WHAT TO WORK ON: Copy every entry. Do not alter a single word.

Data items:
Start of Block
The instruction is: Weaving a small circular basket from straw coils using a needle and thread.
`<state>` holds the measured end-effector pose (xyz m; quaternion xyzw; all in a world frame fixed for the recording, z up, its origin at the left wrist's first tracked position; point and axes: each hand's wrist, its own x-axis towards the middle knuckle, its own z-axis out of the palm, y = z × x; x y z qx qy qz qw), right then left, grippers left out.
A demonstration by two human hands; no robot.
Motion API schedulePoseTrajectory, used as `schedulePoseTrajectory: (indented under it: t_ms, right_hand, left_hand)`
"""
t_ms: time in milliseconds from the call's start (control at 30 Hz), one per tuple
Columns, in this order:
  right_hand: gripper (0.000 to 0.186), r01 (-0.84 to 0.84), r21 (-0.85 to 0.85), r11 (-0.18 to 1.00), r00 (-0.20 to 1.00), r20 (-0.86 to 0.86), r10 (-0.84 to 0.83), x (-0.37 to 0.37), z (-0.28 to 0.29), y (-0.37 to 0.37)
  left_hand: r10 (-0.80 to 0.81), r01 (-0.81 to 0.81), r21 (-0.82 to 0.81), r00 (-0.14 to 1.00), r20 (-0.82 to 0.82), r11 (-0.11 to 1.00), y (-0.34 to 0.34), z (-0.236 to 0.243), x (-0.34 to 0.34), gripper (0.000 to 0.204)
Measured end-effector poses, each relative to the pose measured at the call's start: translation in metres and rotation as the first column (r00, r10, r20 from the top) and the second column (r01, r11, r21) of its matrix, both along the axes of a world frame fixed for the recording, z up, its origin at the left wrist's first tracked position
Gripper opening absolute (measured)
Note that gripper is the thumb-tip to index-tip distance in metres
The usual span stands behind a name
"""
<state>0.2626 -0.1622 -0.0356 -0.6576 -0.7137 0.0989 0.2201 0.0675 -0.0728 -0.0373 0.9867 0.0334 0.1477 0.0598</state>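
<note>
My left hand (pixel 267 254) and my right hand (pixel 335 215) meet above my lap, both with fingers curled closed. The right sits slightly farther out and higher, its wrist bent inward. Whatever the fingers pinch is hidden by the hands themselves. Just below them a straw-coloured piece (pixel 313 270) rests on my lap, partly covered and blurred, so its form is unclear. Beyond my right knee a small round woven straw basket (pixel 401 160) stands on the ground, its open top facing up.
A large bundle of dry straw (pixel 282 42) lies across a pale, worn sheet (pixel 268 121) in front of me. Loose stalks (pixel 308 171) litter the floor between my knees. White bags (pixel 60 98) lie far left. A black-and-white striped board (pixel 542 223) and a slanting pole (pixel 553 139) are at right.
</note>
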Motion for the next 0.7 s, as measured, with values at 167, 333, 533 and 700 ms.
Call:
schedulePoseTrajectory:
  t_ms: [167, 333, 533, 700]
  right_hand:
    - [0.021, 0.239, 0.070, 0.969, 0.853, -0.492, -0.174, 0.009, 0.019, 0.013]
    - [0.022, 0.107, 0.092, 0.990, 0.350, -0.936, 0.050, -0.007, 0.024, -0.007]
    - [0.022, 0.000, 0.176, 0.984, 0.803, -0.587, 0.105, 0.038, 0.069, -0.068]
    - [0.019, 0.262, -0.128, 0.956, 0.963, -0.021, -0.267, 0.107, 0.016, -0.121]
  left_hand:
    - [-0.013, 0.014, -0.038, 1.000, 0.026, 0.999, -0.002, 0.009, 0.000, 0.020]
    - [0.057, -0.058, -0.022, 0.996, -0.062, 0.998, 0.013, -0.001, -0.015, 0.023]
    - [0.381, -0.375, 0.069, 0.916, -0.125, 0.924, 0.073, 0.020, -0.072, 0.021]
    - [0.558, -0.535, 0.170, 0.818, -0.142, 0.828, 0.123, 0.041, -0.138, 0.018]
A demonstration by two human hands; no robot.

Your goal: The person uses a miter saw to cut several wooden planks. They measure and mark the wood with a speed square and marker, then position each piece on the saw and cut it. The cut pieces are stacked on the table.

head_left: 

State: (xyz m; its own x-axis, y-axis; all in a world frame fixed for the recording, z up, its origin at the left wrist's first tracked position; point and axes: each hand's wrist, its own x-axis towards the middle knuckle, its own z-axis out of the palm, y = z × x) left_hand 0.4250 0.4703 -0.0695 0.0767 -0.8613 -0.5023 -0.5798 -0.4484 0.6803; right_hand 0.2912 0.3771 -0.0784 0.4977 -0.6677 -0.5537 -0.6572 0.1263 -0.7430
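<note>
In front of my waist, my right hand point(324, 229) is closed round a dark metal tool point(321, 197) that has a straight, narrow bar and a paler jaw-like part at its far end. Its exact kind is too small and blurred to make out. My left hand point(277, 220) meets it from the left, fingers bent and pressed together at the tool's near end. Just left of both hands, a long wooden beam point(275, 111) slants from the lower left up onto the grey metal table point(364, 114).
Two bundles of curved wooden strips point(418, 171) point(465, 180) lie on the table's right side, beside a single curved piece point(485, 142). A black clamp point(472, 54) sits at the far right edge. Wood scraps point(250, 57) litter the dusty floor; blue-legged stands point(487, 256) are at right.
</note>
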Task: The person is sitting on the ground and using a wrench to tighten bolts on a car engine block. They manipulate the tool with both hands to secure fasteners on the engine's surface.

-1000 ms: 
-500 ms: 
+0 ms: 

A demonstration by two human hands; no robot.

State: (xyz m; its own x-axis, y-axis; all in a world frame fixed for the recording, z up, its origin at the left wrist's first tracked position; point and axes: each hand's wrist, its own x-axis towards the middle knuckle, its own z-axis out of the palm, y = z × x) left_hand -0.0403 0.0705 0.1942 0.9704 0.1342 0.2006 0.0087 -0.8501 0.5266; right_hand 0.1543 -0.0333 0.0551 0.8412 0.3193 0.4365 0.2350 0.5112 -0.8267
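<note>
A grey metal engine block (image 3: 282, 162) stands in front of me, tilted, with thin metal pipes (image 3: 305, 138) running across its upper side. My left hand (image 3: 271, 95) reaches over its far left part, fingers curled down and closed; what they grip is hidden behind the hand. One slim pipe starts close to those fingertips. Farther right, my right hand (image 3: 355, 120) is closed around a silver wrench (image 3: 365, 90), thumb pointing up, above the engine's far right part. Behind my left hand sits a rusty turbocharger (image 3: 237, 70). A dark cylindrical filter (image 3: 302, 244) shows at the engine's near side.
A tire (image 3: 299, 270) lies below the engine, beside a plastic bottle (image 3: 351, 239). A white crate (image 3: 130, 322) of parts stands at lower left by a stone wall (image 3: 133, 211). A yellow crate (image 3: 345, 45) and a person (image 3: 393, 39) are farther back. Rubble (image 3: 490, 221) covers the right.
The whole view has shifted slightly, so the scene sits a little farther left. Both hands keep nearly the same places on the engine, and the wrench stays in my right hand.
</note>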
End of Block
SOLUTION:
The instruction is: Weaving a small circular basket from straw coils using a needle and thread.
`<state>` holds the measured end-effector pose (xyz m; quaternion xyzw; all in a world frame fixed for the recording, z up, its origin at the left wrist's first tracked position; point and axes: each hand's wrist, its own x-axis towards the middle knuckle, its own z-axis out of the palm, y = z × x; x y z qx qy qz qw), right then left, grippers left out.
A demonstration by two human hands; no robot.
Motion API schedulePoseTrajectory, used as `schedulePoseTrajectory: (indented under it: t_ms, right_hand, left_hand)`
"""
t_ms: time in milliseconds from the call's start (control at 30 Hz), one per tuple
Columns, in this order:
  right_hand: gripper (0.000 to 0.186), r01 (-0.84 to 0.84), r21 (-0.85 to 0.85), r11 (-0.18 to 1.00), r00 (-0.20 to 1.00), r20 (-0.86 to 0.86), r10 (-0.84 to 0.83), x (-0.37 to 0.37), z (-0.28 to 0.29), y (-0.37 to 0.37)
  left_hand: r10 (-0.80 to 0.81), r01 (-0.81 to 0.81), r21 (-0.82 to 0.81), r00 (-0.14 to 1.00), r20 (-0.82 to 0.82), r11 (-0.11 to 1.00), y (-0.34 to 0.34), z (-0.236 to 0.243), x (-0.34 to 0.34), gripper (0.000 to 0.204)
Measured end-effector poses, each relative to the pose measured at the call's start: translation in metres and rotation as the first column (r00, r10, r20 from the top) and the second column (r01, r11, r21) of its matrix, both along the axes of a world frame fixed for the recording, z up, its origin at the left wrist's first tracked position
Gripper opening absolute (measured)
Note that gripper is the thumb-tip to index-tip distance in metres
The usual span stands behind a name
"""
<state>0.2626 -0.1622 -0.0356 -0.6576 -0.7137 0.0989 0.2201 0.0675 -0.0728 -0.0373 0.9867 0.0334 0.1477 0.0598</state>
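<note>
My left hand (pixel 267 254) and my right hand (pixel 335 215) meet above my lap, both with fingers curled closed. The right sits slightly farther out and higher, its wrist bent inward. Whatever the fingers pinch is hidden by the hands themselves. Just below them a straw-coloured piece (pixel 313 270) rests on my lap, partly covered and blurred, so its form is unclear. Beyond my right knee a small round woven straw basket (pixel 401 160) stands on the ground, its open top facing up.
A large bundle of dry straw (pixel 282 42) lies across a pale, worn sheet (pixel 268 121) in front of me. Loose stalks (pixel 308 171) litter the floor between my knees. White bags (pixel 60 98) lie far left. A black-and-white striped board (pixel 542 223) and a slanting pole (pixel 553 139) are at right.
</note>
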Motion for the next 0.7 s, as measured, with values at 167, 333, 533 and 700 ms.
Call:
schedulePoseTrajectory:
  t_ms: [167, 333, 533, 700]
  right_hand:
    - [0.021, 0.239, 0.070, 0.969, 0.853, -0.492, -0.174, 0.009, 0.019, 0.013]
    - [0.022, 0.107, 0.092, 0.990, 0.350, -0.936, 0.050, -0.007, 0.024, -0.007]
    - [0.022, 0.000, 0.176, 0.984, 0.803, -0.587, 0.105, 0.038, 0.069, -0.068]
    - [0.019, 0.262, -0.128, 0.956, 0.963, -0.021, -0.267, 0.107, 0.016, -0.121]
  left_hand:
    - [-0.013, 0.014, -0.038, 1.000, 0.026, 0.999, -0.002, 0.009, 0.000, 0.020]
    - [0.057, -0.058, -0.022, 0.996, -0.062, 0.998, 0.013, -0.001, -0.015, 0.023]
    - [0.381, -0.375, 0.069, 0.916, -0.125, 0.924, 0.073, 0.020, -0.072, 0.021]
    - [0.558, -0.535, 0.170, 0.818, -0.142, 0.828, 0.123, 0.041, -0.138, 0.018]
A demonstration by two human hands; no robot.

Your goal: The person uses a miter saw to cut several wooden planks. They measure and mark the wood with a speed square and marker, then position each piece on the saw and cut it. The cut pieces are stacked on the table.

head_left: 

State: (xyz m; its own x-axis, y-axis; all in a world frame fixed for the recording, z up, its origin at the left wrist's first tracked position; point and axes: each hand's wrist, its own x-axis towards the middle knuckle, its own z-axis out of the palm, y = z × x) left_hand 0.4250 0.4703 -0.0695 0.0767 -0.8613 -0.5023 -0.5798 -0.4484 0.6803; right_hand 0.2912 0.3771 -0.0784 0.4977 -0.6677 -0.5537 -0.6572 0.1263 -0.7430
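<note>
In front of my waist, my right hand point(324, 229) is closed round a dark metal tool point(321, 197) that has a straight, narrow bar and a paler jaw-like part at its far end. Its exact kind is too small and blurred to make out. My left hand point(277, 220) meets it from the left, fingers bent and pressed together at the tool's near end. Just left of both hands, a long wooden beam point(275, 111) slants from the lower left up onto the grey metal table point(364, 114).
Two bundles of curved wooden strips point(418, 171) point(465, 180) lie on the table's right side, beside a single curved piece point(485, 142). A black clamp point(472, 54) sits at the far right edge. Wood scraps point(250, 57) litter the dusty floor; blue-legged stands point(487, 256) are at right.
</note>
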Task: The person is sitting on the ground and using a wrench to tighten bolts on a car engine block. They manipulate the tool with both hands to secure fasteners on the engine's surface.

-1000 ms: 
-500 ms: 
+0 ms: 

A demonstration by two human hands; no robot.

State: (xyz m; its own x-axis, y-axis; all in a world frame fixed for the recording, z up, its origin at the left wrist's first tracked position; point and axes: each hand's wrist, its own x-axis towards the middle knuckle, its own z-axis out of the palm, y = z × x) left_hand -0.0403 0.0705 0.1942 0.9704 0.1342 0.2006 0.0087 -0.8501 0.5266; right_hand 0.1543 -0.0333 0.0551 0.8412 0.3193 0.4365 0.2350 0.5112 -0.8267
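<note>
A grey metal engine block (image 3: 282, 162) stands in front of me, tilted, with thin metal pipes (image 3: 305, 138) running across its upper side. My left hand (image 3: 271, 95) reaches over its far left part, fingers curled down and closed; what they grip is hidden behind the hand. One slim pipe starts close to those fingertips. Farther right, my right hand (image 3: 355, 120) is closed around a silver wrench (image 3: 365, 90), thumb pointing up, above the engine's far right part. Behind my left hand sits a rusty turbocharger (image 3: 237, 70). A dark cylindrical filter (image 3: 302, 244) shows at the engine's near side.
A tire (image 3: 299, 270) lies below the engine, beside a plastic bottle (image 3: 351, 239). A white crate (image 3: 130, 322) of parts stands at lower left by a stone wall (image 3: 133, 211). A yellow crate (image 3: 345, 45) and a person (image 3: 393, 39) are farther back. Rubble (image 3: 490, 221) covers the right.
The whole view has shifted slightly, so the scene sits a little farther left. Both hands keep nearly the same places on the engine, and the wrench stays in my right hand.
</note>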

This answer has no further content.